Problem to solve: In the copy, every line of the material that follows must appear exactly, and no pictures should.

Data segment:

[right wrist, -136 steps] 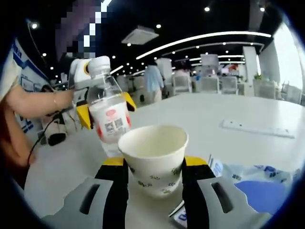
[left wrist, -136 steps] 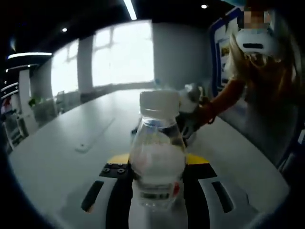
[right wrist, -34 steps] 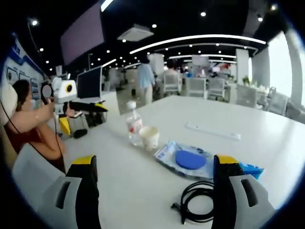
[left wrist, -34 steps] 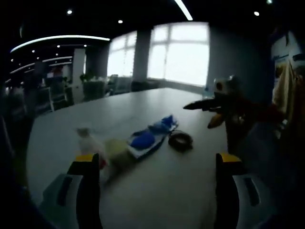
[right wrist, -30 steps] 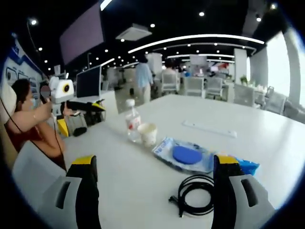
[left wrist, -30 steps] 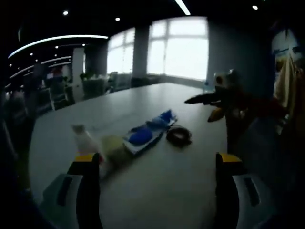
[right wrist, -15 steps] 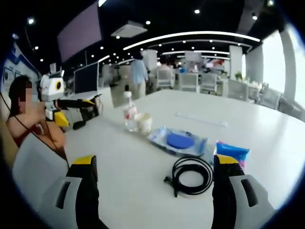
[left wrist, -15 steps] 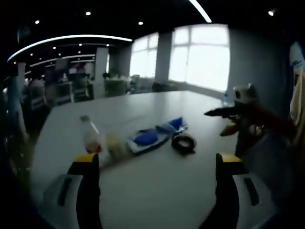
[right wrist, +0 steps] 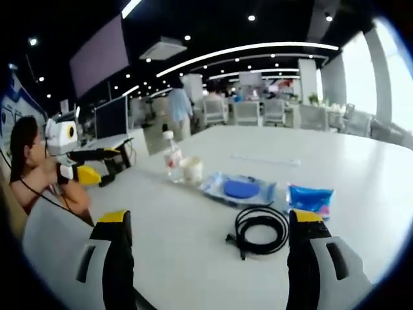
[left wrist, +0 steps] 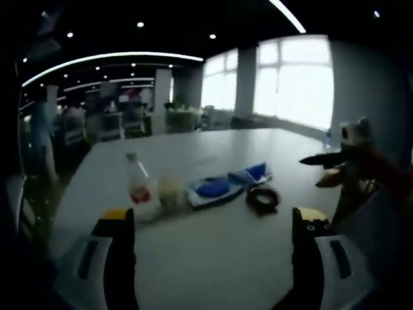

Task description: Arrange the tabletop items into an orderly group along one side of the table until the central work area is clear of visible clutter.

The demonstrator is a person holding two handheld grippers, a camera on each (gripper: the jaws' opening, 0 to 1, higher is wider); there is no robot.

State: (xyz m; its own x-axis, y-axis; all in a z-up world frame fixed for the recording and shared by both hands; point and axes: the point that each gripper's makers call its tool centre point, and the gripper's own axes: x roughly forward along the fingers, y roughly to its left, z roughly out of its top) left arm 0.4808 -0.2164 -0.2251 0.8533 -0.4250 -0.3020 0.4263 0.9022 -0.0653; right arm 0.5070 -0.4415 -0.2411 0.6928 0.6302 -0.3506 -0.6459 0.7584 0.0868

Task answer:
[right wrist, -136 steps] 
[left wrist, -136 steps] 
[right wrist, -34 steps] 
[left wrist, -34 steps] 
[right wrist, -30 steps] 
[left wrist, -30 steps] 
[right wrist, -15 steps] 
[left wrist, -15 steps] 
[right wrist, +0 steps] 
[left wrist, +0 steps] 

Task description: Arrange the tabletop items into an orderly group along one side of the table until the central work area is clear of visible clutter.

The demonstrator is a person holding two handheld grippers, a camera on each (gripper: the jaws' opening, 0 to 1, higher is wider); there is no robot.

State: (xyz m; its own x-axis, y-axis; all in a z-up world frame fixed for the recording and shared by both hands; point and axes: the point that each gripper's makers call its tool centre point, and the gripper's own axes: x roughly forward along the fingers, y roughly to its left, z roughly out of its top) left arm 0.4808 -0.2164 -0.2251 0.8533 -0.4250 -0.3020 0.4263 0.9022 -0.0653; right arm 0.5070 -0.4415 -0.2411 0.6928 0.6302 -0.3506 -0.6459 0.7584 0.0868

Work on this exercise has been completed.